What is required -> Repeat exactly the lines of the records below, starting at the line containing "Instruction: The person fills" and ending at the line containing "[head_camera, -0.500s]". Leave the pictures out.

Stored entries:
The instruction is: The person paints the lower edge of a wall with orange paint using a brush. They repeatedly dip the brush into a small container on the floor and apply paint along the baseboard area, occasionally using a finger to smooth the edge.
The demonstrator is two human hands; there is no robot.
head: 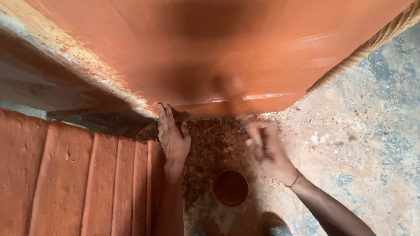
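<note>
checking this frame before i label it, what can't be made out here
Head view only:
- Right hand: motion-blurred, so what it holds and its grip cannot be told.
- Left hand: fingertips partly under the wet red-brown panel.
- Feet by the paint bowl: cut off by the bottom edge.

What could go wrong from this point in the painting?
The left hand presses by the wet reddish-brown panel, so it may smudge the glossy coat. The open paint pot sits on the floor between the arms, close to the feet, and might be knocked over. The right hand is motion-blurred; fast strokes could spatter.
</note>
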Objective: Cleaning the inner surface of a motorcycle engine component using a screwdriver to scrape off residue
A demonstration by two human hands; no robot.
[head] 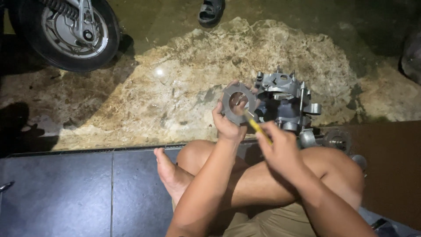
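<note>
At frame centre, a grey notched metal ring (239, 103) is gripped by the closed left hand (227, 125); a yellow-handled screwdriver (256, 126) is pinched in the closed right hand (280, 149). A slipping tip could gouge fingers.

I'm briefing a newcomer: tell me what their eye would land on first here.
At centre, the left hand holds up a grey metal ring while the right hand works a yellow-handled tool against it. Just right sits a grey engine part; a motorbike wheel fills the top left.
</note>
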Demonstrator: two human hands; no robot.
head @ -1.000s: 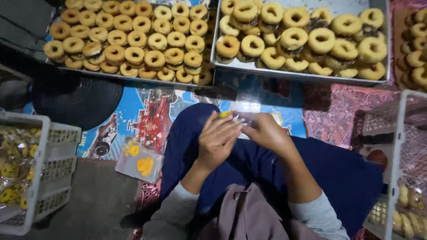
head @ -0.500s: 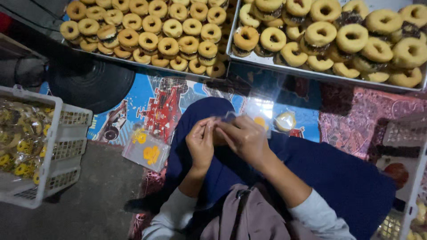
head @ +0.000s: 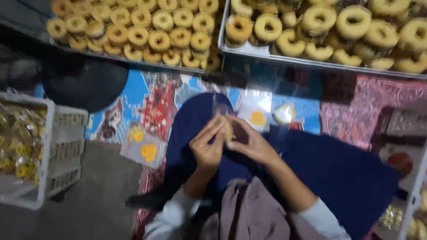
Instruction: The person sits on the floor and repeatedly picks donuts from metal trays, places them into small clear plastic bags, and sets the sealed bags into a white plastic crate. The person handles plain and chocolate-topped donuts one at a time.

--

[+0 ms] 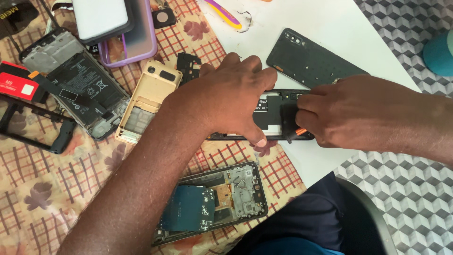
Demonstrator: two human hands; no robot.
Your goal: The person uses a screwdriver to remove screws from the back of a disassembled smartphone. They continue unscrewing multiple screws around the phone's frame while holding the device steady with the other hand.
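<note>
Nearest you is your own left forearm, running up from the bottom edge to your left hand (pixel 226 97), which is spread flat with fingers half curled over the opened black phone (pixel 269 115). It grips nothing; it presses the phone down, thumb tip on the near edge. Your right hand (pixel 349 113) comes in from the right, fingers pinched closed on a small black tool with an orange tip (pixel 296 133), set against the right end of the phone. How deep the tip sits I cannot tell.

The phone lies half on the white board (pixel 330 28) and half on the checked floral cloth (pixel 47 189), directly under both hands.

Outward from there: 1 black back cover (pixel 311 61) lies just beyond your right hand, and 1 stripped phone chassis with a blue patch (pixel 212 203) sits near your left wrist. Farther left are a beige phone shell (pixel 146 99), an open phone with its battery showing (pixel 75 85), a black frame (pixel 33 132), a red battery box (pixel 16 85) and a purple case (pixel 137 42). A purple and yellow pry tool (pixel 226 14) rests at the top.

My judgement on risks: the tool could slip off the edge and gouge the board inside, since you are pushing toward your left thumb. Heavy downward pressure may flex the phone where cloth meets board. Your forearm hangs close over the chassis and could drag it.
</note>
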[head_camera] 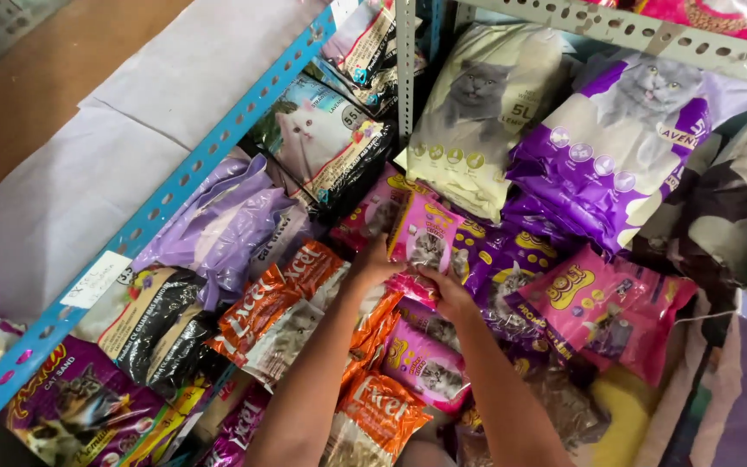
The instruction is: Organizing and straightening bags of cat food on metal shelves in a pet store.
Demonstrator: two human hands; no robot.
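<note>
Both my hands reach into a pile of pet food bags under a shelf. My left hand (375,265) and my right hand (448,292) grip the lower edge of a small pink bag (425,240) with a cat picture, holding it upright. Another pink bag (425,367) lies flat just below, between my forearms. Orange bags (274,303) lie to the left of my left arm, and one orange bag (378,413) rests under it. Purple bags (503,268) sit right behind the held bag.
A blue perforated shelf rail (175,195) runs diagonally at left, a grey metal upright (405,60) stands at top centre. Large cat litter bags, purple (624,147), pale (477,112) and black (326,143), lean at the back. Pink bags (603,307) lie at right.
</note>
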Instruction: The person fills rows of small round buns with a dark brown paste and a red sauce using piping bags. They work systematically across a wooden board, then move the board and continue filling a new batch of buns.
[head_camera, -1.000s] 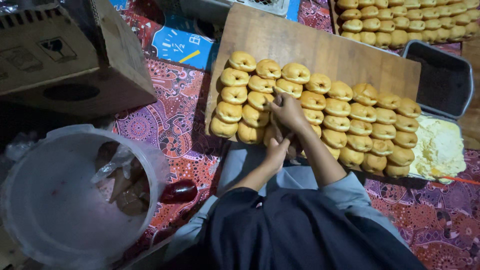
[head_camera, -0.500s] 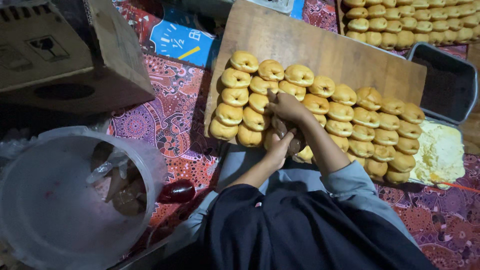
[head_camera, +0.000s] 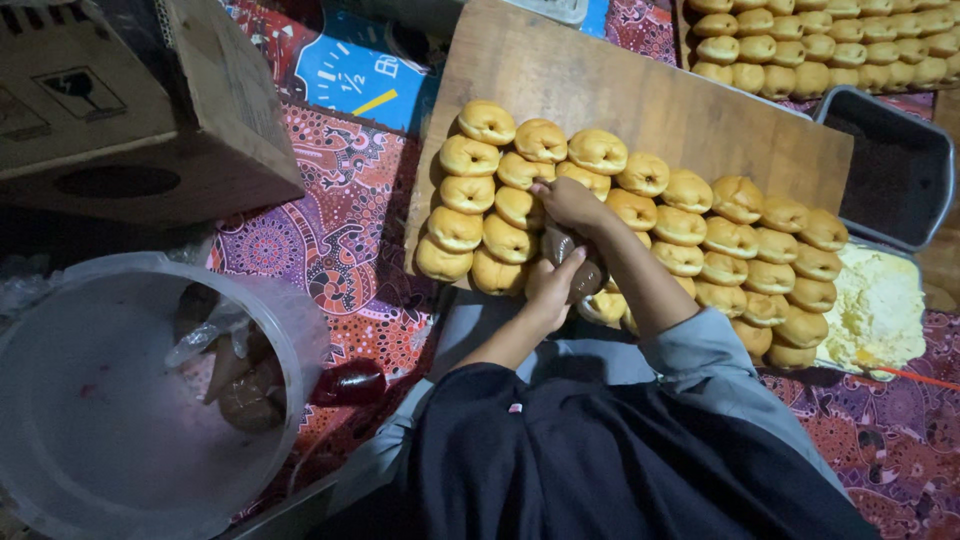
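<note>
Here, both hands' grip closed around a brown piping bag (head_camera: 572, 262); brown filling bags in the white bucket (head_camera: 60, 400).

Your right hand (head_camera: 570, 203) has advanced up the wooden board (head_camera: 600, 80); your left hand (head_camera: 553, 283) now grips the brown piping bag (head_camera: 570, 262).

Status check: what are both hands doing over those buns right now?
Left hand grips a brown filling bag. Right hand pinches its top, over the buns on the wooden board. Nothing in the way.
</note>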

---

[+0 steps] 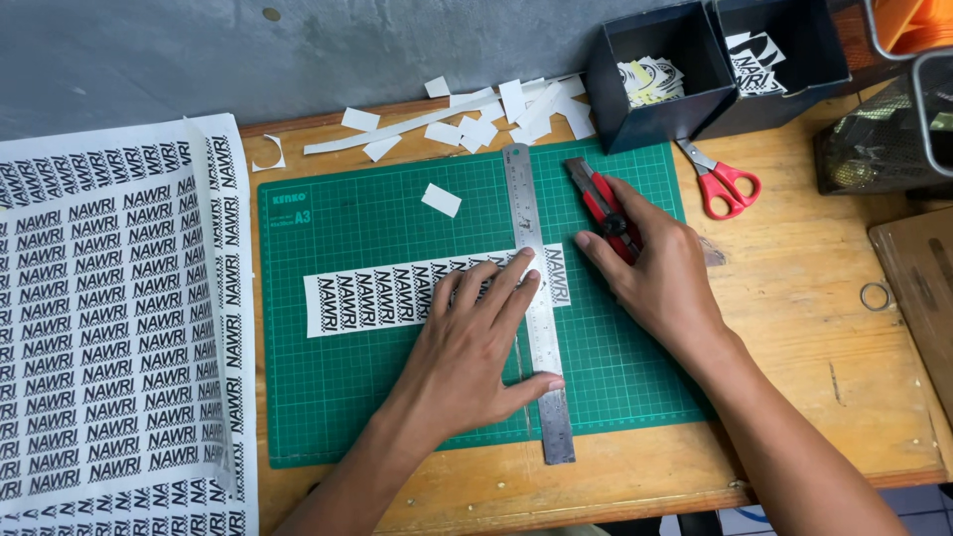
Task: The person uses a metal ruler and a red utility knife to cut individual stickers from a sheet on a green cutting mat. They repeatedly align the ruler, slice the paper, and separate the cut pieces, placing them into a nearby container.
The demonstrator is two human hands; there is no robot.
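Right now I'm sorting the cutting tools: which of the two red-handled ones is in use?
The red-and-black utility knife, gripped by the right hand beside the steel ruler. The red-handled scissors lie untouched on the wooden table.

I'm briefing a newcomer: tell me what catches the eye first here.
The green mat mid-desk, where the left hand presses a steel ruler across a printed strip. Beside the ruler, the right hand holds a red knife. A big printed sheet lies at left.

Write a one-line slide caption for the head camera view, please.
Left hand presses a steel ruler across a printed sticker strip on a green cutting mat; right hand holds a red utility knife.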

Solution to the problem ->
Instruction: The person fills rows of small round buns with a dark brown paste and a red sauce using piping bags. They work systematically across a wooden board, then move the board and continue filling a new batch of buns.
[head_camera, -1.000s] 
[head_camera, -0.500s] 

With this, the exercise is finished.